Miss Mabrouk of Egypt

Check the archives too - a lot of good stuff to enjoy. Me myself? Off to new adventures in the blogosphere, if time permits.

Saturday, October 08, 2005

Abused Popular TV-Host Escapes the KSA


It is now official: the popular Saudi TV talk show hostess Rania Al-Baz has escaped and is not going back to the KSA where she is not feeling safe any more.

Rania, who fled the KSA after a near-death assault by her husband (see her face photographed by her father) has described how she left the country hiding in a truck going to Bahrain, from where she continued her journey to Europe.

Earlier last week, she was prevented from flying out from the airport in Jeddah. She was going to Paris for a follow-up plastic surgery.

Rania was giving interviews from Paris last week but the issue has not been mentioned by Saudi media until now, which according to blogger The Religious Policeman means the government has approved the story.

Says the Guardian:
By the time she was in her early 20s, Rania al-Baz had become one of the best known and best loved faces in her home country of Saudi Arabia. As presenter of a programme called The Kingdom this Morning on state-owned television, her hair was always covered by a hijab, as is required, but her face remained uncovered, and she would choose headscarves of defiantly flamboyant colours to cover her immaculately styled hair.
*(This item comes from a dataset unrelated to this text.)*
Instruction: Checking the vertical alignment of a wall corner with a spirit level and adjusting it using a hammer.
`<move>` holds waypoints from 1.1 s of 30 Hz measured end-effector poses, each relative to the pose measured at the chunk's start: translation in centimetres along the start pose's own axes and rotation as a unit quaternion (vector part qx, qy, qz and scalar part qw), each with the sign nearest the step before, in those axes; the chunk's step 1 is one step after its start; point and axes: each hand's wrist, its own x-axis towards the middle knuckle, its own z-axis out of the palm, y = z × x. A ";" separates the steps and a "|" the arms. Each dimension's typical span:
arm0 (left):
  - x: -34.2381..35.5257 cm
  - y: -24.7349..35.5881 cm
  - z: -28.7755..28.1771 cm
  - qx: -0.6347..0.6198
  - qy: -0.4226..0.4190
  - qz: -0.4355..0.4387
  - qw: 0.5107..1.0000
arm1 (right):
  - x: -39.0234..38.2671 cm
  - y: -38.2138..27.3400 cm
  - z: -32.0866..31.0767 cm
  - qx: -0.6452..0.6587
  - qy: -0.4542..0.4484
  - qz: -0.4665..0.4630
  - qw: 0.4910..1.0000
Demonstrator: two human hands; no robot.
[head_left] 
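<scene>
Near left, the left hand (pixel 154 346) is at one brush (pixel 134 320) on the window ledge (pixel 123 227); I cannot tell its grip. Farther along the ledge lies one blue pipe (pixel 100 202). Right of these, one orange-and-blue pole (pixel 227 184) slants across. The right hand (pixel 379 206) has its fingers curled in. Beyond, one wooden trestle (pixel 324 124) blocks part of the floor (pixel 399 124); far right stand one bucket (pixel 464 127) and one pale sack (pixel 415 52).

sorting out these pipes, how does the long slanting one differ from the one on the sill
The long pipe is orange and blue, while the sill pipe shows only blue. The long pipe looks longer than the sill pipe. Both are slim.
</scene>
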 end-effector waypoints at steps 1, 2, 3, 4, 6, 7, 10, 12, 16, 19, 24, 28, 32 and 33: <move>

...suddenly, on April 13 2004, Baz disappeared from the airwaves. When she emerged two weeks later, her face was all over the newspapers, but it was barely recognisable. Her husband had savagely assaulted her, slamming her face against the marble-tiled floor of their home until it suffered 13 fractures. He was disposing what he assumed to be her dead body when she showed signs of life and, panicking, took her to hospital, where doctors gave her only a 70% chance of survival.

...after she recovered, she decided to permit the photographs to be published, thus doing what no woman in the Kingdom had ever done. Of course, there was nothing particularly unusual about her bruises: Baz was a victim of one of the world's most common, and least punished crimes. But in Saudi Arabia especially, Baz had shattered a wall of silence about domestic violence.

Baz would also go on to divorce her husband - almost unheard of in Saudi Arabia, where divorce is invariably the other way round - and win custody of her children, again in defiance of precedent.

[Rania] adds, "none of this is about a religion, it is about society. What happened to me happens to women all over the world. But you can take what happens to women all over the world, and in Saudi Arabia, multiply it by ten.

"It is a society in which we have the worst of all worlds. We have a private, closed society according to the Bedouin tribal system, mixed with Givenchy and the invasion of technology from the west.”